▸ **HOW TO COMPLETE THIS TASK**
In the material below, repeat only the lines from the one that holds "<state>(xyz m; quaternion" through the final line, exactly as they stand.

--- DATA BLOCK Enclosed Below ---

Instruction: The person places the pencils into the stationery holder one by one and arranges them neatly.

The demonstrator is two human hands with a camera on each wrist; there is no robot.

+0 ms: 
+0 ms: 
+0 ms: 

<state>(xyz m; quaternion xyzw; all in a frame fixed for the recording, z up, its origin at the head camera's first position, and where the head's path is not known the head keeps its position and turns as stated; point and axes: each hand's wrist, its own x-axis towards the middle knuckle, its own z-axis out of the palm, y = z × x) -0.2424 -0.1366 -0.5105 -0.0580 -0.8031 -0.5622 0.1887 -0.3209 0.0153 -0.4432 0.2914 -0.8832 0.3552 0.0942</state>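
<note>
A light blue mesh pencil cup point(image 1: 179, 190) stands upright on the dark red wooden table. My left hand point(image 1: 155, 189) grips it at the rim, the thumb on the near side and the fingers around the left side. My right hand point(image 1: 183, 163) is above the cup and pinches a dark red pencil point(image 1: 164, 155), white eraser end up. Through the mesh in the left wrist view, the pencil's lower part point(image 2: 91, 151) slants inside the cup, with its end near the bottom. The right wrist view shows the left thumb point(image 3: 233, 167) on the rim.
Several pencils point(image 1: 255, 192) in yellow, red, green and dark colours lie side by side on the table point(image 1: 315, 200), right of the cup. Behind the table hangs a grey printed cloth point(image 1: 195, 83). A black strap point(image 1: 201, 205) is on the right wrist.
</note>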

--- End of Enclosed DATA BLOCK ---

▸ **ANSWER SECTION**
<state>(xyz m; quaternion xyzw; all in a frame fixed for the recording, z up, its origin at the head camera's first position, and where the head's path is not known the head keeps its position and turns as stated; point and axes: each hand's wrist, its own x-axis towards the middle knuckle, its own z-axis out of the palm, y = z × x) -0.2424 -0.1366 -0.5105 -0.0580 -0.8031 -0.5622 0.1887 -0.3209 0.0153 -0.4432 0.2914 -0.8832 0.3552 0.0942</state>
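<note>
A light blue mesh pencil cup point(image 1: 179, 190) stands upright on the dark red wooden table. My left hand point(image 1: 155, 189) grips it at the rim, the thumb on the near side and the fingers around the left side. My right hand point(image 1: 183, 163) is above the cup and pinches a dark red pencil point(image 1: 164, 155), white eraser end up. Through the mesh in the left wrist view, the pencil's lower part point(image 2: 91, 151) slants inside the cup, with its end near the bottom. The right wrist view shows the left thumb point(image 3: 233, 167) on the rim.
Several pencils point(image 1: 255, 192) in yellow, red, green and dark colours lie side by side on the table point(image 1: 315, 200), right of the cup. Behind the table hangs a grey printed cloth point(image 1: 195, 83). A black strap point(image 1: 201, 205) is on the right wrist.
</note>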

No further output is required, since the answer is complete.